[AIM OF THE TASK] Show every line of the data where the word "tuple" can be found.

(Entries taken from a collection)
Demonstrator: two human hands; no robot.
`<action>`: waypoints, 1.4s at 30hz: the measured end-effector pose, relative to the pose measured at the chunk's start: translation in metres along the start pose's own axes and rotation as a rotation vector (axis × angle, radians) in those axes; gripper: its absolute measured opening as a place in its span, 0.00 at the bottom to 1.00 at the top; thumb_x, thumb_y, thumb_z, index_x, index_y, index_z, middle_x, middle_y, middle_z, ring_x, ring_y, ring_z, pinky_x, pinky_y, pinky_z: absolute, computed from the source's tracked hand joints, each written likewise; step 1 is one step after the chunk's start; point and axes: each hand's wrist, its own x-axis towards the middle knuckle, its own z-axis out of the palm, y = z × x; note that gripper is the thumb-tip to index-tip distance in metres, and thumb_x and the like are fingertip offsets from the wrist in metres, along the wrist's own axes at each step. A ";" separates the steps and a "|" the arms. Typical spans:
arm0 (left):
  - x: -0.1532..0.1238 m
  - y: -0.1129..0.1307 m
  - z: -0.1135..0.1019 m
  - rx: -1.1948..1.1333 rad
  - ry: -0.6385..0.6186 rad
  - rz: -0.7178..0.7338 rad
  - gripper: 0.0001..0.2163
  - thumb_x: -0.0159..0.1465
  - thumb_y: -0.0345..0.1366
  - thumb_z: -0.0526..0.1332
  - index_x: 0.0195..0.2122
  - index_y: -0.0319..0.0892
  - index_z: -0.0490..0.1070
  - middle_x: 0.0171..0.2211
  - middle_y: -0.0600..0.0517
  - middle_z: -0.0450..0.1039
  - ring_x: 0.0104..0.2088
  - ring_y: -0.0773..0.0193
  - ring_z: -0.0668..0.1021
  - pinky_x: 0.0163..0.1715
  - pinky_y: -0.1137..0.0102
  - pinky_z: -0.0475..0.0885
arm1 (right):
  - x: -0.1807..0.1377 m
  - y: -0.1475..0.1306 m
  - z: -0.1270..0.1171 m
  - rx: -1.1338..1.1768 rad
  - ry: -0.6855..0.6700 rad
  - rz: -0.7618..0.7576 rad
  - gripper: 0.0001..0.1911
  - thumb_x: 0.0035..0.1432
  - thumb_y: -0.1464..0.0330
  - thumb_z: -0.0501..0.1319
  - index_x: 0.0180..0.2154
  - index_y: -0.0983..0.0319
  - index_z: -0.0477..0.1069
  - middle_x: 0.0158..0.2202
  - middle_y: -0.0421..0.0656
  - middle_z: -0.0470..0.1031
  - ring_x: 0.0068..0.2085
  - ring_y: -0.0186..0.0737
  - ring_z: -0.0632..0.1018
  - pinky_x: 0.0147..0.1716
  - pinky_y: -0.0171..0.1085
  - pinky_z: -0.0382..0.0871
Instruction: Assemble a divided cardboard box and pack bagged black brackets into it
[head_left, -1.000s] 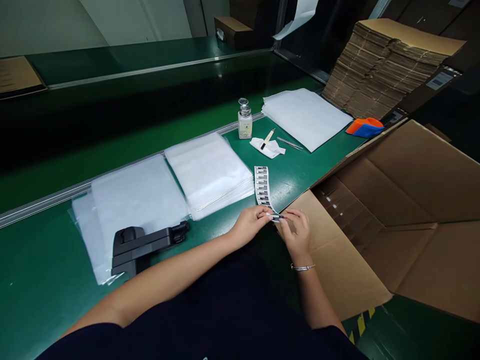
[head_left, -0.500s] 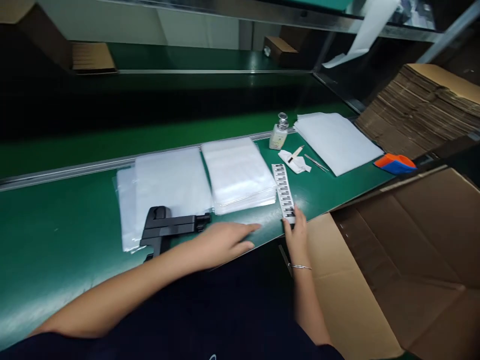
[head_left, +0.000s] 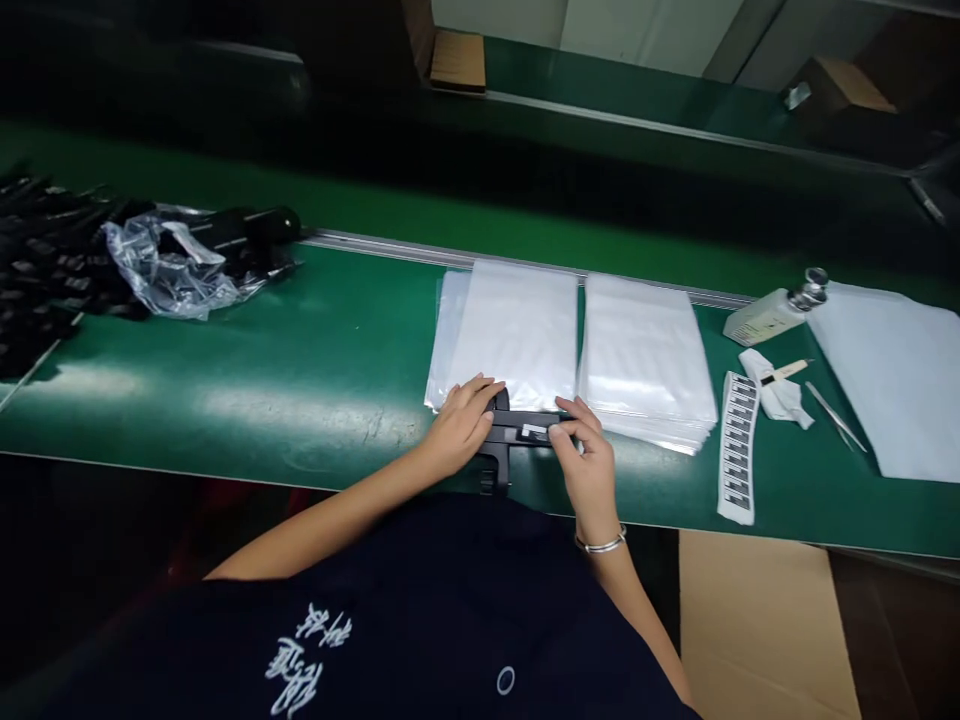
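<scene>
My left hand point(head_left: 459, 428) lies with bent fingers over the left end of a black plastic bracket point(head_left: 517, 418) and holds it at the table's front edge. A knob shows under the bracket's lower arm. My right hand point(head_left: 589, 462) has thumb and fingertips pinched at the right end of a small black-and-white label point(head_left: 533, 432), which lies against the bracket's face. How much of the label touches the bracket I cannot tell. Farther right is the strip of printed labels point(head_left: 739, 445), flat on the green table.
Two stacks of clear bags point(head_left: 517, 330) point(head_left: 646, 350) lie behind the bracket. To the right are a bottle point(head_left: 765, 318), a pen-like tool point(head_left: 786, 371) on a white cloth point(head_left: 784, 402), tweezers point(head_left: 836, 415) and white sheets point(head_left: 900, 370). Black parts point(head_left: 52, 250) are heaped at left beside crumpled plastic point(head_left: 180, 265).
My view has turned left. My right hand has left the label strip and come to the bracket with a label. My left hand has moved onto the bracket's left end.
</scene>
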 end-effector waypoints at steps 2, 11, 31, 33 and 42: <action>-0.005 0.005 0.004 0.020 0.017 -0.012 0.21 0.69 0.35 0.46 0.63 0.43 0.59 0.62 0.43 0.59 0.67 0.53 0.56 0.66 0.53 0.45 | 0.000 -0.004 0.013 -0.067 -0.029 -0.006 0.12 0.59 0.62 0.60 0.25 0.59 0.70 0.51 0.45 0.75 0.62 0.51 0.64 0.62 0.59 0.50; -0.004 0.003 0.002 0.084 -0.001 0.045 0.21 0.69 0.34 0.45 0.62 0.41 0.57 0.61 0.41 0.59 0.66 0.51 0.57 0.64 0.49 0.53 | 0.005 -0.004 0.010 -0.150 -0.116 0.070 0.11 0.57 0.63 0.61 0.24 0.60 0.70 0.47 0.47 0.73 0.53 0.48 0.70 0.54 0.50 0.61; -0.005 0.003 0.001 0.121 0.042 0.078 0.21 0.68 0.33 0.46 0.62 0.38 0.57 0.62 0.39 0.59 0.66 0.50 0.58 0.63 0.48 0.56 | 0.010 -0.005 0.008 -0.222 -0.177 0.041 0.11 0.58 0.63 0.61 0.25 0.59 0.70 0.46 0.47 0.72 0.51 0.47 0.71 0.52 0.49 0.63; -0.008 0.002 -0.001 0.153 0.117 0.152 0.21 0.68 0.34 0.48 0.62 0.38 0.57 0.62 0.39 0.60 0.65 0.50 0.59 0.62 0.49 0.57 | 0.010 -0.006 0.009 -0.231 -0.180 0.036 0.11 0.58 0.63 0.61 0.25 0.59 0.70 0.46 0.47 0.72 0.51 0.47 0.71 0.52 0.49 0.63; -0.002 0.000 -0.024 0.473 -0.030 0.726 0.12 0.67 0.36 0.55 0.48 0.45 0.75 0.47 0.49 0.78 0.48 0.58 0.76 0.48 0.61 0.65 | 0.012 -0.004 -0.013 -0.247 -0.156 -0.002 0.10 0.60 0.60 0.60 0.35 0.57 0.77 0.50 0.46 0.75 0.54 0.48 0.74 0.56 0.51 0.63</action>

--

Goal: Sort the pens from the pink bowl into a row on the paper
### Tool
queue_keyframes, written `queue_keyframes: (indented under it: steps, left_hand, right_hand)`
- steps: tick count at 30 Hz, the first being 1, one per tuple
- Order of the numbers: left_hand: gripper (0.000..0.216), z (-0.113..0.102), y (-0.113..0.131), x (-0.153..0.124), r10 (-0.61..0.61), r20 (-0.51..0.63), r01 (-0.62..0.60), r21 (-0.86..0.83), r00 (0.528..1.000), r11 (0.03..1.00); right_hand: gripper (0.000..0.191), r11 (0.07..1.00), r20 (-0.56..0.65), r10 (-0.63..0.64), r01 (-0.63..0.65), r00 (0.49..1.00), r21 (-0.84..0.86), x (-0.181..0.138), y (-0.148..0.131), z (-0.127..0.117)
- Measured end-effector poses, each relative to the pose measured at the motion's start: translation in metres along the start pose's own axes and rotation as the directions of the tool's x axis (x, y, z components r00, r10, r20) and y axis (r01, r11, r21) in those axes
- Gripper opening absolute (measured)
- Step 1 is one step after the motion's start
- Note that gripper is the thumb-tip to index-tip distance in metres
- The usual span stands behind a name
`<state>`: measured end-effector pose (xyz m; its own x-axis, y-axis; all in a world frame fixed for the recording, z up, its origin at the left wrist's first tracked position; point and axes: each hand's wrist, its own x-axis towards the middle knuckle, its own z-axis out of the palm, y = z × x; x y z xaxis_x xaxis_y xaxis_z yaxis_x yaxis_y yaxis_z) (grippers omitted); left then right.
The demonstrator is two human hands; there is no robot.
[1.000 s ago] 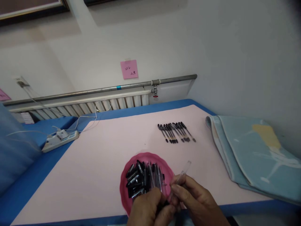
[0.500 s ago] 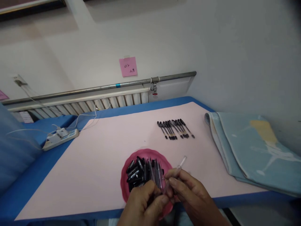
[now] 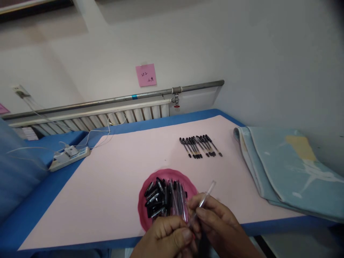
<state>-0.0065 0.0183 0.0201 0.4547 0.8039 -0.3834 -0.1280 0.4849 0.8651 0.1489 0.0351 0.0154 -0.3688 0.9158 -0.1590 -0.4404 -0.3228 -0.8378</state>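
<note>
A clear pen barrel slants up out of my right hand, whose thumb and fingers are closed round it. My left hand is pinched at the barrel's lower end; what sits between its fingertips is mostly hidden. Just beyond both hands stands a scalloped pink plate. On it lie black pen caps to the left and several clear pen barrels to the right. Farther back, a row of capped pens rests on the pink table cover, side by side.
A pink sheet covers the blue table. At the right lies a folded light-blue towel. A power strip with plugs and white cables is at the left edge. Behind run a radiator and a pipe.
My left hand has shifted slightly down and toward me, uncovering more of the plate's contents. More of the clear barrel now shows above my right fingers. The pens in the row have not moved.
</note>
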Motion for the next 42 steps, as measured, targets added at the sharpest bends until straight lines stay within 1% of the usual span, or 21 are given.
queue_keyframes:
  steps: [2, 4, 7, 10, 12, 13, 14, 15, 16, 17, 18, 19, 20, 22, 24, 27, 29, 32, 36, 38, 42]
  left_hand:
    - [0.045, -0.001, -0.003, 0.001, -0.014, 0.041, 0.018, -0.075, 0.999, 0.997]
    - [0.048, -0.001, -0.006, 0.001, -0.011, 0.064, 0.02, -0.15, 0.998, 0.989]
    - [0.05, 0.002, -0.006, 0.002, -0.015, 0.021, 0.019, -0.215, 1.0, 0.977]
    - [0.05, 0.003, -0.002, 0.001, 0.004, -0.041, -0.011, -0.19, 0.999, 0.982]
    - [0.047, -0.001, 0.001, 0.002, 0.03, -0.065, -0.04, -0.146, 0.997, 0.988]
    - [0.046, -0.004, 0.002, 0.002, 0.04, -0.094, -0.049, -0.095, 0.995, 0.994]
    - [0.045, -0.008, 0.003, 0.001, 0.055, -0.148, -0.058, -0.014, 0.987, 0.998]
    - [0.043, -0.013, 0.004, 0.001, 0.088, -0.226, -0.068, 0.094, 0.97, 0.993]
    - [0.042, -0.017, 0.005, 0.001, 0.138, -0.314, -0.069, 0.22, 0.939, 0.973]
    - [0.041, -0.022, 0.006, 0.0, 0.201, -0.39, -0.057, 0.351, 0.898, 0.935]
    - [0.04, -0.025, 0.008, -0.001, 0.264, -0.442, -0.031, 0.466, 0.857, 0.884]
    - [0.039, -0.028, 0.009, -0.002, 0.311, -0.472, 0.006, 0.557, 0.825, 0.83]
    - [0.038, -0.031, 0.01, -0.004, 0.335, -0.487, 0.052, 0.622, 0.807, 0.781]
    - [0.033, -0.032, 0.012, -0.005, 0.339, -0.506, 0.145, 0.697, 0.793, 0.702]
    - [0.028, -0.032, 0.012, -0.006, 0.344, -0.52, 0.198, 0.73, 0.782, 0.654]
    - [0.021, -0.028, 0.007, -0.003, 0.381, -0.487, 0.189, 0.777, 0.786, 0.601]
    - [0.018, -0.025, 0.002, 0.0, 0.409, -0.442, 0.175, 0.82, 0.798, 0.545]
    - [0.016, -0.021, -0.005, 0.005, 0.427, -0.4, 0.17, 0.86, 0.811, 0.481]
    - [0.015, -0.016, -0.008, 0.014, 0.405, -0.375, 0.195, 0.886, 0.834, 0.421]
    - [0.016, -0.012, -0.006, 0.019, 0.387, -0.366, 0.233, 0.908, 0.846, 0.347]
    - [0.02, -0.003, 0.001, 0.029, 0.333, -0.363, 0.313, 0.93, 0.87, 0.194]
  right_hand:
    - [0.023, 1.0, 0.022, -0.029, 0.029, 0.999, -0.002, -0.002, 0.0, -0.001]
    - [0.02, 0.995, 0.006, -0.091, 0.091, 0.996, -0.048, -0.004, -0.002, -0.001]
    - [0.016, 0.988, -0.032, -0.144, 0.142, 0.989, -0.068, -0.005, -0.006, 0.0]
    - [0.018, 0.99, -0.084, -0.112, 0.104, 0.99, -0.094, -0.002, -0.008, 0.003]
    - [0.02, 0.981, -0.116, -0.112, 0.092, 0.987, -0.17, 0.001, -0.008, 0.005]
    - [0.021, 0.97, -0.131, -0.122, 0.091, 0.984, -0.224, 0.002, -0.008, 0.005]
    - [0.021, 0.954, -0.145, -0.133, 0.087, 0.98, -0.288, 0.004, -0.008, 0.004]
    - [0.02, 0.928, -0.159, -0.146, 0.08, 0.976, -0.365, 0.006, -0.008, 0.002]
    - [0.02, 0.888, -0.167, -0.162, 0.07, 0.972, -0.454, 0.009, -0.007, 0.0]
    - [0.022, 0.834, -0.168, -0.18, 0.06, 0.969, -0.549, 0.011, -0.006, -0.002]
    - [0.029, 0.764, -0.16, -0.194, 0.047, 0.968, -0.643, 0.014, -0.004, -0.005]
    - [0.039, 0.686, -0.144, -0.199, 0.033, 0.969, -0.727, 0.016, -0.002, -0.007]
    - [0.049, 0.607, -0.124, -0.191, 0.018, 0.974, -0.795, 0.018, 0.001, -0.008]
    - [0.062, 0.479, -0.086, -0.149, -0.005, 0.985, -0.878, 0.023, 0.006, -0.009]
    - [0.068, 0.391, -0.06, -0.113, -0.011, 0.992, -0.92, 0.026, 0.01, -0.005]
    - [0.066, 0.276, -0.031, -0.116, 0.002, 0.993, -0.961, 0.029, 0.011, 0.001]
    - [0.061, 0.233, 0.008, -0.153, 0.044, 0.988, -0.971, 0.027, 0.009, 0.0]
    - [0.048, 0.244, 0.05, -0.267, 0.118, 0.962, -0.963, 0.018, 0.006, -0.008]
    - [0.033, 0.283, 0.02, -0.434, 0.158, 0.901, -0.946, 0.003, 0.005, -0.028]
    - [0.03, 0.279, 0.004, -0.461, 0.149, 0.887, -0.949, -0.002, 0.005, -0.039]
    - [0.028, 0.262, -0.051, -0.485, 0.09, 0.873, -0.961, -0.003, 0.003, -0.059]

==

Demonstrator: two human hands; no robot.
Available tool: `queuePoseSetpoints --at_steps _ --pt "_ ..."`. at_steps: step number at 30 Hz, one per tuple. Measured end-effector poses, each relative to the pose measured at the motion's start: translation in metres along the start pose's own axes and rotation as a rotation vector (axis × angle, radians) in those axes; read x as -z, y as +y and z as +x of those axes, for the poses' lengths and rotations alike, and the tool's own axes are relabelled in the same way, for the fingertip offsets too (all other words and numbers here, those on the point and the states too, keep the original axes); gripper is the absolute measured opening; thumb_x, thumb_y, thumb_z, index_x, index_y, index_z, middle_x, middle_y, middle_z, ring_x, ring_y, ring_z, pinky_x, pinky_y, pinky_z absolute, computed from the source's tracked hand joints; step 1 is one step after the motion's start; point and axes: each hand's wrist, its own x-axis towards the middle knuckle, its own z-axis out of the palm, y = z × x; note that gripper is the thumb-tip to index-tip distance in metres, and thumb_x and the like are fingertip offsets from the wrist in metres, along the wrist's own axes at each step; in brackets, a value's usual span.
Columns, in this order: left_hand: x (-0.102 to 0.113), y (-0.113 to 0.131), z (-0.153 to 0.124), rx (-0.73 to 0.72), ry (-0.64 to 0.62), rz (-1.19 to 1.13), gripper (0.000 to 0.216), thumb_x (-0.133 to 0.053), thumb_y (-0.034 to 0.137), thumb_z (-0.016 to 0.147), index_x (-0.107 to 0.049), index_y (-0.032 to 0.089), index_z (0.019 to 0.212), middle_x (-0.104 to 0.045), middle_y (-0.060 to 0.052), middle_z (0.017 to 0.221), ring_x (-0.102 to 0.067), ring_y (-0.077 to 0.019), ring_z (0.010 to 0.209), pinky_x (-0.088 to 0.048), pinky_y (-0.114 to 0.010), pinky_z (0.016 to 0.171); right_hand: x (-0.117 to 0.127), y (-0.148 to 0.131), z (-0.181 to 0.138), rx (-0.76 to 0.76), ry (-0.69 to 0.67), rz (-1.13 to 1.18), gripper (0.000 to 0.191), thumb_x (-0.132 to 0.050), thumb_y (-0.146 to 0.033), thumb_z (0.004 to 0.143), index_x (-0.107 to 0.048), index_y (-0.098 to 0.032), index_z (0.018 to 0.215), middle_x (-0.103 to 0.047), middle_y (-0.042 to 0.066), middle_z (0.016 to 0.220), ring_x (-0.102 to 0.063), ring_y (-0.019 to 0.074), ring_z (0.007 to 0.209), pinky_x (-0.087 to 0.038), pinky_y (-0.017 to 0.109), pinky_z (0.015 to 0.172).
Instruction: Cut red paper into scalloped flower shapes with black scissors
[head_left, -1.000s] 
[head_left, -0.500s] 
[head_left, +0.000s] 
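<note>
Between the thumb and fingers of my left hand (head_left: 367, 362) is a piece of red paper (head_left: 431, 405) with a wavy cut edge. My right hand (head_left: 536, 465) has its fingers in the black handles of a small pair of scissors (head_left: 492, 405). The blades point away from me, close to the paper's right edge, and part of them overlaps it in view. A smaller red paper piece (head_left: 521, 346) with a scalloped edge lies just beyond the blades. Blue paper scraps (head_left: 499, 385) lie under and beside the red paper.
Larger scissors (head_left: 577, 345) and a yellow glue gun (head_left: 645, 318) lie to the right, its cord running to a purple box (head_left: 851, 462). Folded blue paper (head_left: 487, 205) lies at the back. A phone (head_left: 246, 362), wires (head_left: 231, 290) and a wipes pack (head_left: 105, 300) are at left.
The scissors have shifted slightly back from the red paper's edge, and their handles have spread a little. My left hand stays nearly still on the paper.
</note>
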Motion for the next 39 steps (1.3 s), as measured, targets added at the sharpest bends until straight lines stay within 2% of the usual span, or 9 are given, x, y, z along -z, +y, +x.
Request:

[TASK ANSWER]
- steps: tick count at 30 Hz, the first being 1, one per tuple
Available tool: `queuePoseSetpoints --at_steps _ --pt "_ ..."`. at_steps: step number at 30 Hz, one per tuple. Measured end-effector poses, each relative to the pose measured at the motion's start: translation in metres along the start pose's own axes and rotation as a rotation vector (axis × angle, radians) in those axes; read x as -z, y as +y and z as +x of those axes, for the poses' lengths and rotations alike, and the tool's own axes are relabelled in the same way, for the fingertip offsets too (all other words and numbers here, those on the point and the states too, keep the original axes); gripper is the absolute measured opening; thumb_x, thumb_y, thumb_z, index_x, index_y, index_z, middle_x, middle_y, middle_z, ring_x, ring_y, ring_z, pinky_x, pinky_y, pinky_z absolute, computed from the source's tracked hand joints; step 1 is one step after the motion's start; point and axes: each hand's wrist, its own x-axis towards the middle knuckle, its own z-axis out of the palm, y = z × x; note that gripper is the thumb-tip to index-tip distance in metres, and thumb_x and the like are fingertip offsets from the wrist in metres, along the wrist's own axes at each step; in brackets, a value's usual span.

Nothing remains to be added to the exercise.